Dentro de ese esfuerzo permanente que hace el escritor por evidenciar la constancia de su ejercicio literario, el rescate de las columnas era inevitable. Ya Mary había reunido una gran parte de sus escritos publicados en el periódico El Pilón en un volumen que atesoraba en su biblioteca. Llevaba tiempo buscando la forma de volver a mostrarlas, pero no quería hacerlo de cualquier manera, en una simple publicación sinsentido con olor a refrito express.

La idea de fundirlos en una nueva novela se le presentó tras hablar con el Padre Luis Carlos Bermúdez Quintero (a quien dedica este libro). Con él intercambió algunas impresiones sobre la pandemia, cuando todavía esa tragedia global era un simple susurro (en enero del 2020). Más adelante, cuando el fantasma del covid-19 se abalanzaba sobre el continente americano, el Padre le impulsó a buscar el espacio para sentarse. “Pero estos días que van a pasar –le dijo–, ¿por qué no escribes?”. Esto terminó de convencerla. 

La pandemia del coronavirus pasó, de un momento a otro, de ser un catalizador a un escenario. Alana, la bella y valiente protagonista de la novela, una periodista que comparte muchas características con la autora –conoce Villanueva y Maunaure, y, además, publicó una novela sobre la violencia en Colombia–, se encuentra atrapada en un Valle de flores desolado por la virulencia de la pandemia.

La novela es una gran historia sobre el amor y la amistad. En ella, se esconde un amor prohibido, pero también el reflejo de una mujer con ganas de vivir plenamente (y a pesar de lo que digan los demás). Ahí se ve reflejado el romanticismo de Mary Daza que inunda toda la novela. Más allá de una trama con sorpresas en su desenlace, se afirma el ejercicio firme y paciente de los protagonistas de recurrir a las columnas de Alana para recordarla. El más romántico de los reflejos.

“Aquí las columnas son como un refuerzo a la nostalgia de los diálogos de los personajes. Cada vez que están hablando de algo, recuerdan una columna”, explica la escritora. Y ese refuerzo que describe la autora, se convierte también en la estructura porque termina dando ritmo y permite viajar en el espacio y en el tiempo.

La idea es ingeniosa.
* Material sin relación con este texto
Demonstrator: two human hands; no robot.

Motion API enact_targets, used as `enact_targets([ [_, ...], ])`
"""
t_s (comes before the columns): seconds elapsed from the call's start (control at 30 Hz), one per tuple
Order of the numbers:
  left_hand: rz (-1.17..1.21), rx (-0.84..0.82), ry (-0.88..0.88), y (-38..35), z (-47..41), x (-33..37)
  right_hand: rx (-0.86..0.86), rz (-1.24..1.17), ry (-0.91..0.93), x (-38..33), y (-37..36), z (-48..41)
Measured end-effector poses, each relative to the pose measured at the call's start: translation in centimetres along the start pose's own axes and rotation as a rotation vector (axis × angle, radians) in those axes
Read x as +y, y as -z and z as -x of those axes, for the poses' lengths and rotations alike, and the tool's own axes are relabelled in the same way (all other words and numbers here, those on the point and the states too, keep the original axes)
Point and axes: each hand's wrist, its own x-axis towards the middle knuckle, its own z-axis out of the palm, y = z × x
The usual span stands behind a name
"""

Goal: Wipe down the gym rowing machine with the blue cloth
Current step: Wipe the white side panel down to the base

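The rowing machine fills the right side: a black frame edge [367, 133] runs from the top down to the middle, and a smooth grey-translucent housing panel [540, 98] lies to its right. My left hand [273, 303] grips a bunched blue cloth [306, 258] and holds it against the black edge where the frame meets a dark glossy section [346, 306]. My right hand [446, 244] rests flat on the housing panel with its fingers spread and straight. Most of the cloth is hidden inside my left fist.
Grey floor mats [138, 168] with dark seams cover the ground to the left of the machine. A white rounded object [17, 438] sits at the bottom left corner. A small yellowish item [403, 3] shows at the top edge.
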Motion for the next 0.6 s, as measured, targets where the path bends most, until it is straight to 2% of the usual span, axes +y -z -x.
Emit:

Escribir una historia para dar vida nuevamente a lo que se ha escrito hace años o décadas, es original. Le da frescura a lo pasado. Rescata el esfuerzo literario y el vanguardismo de antaño. Sin embargo, Mary Daza no esconde que el proceso fue altamente complejo. “No vayas a creer –me dijo–  la técnica es bastante fregada. Hay que ir acomodándolas [las columnas] con la historia”.

En esas columnas, se descubre de todo. Se encuentran referencias a la peste del olvido (sobre la cual escribió García Márquez), la música de Wagner, la muerte de Yulieta Samboni, la cercanía de los pueblos indígenas y una mención a una de las palabras más bellas del idioma español según Mary Daza: Conticinio. Es una apertura a la cultura general, pero, sobre todo: un acercamiento a la escritora. Ella es la que está presente en cada escrito. Ella es la que vibra detrás de cada opinión. Allí está la Mary nostálgica que ama la música clásica, que ama su tierra, que no se conforma, que busca y rebusca en los libros, en el idioma, en los paisajes. Allí también está la Mary que dice lo que piensa (incluso que la Sirena del río Hurtado en Valledupar no es tan bella).

Por todos estos guiños, y por ser un diálogo con la autora, “Si me olvidas, no sabes lo que te puede pasar” es una lectura que engancha y conmueve, escrita y publicada en un periodo histórico: el de la pandemia del coronavirus. Un virus que siempre está ahí, que late en cada página, pero al que se sobrepone el amor.

Sí, ahí también está Mary: el amor y la amistad están por encima de ese virus.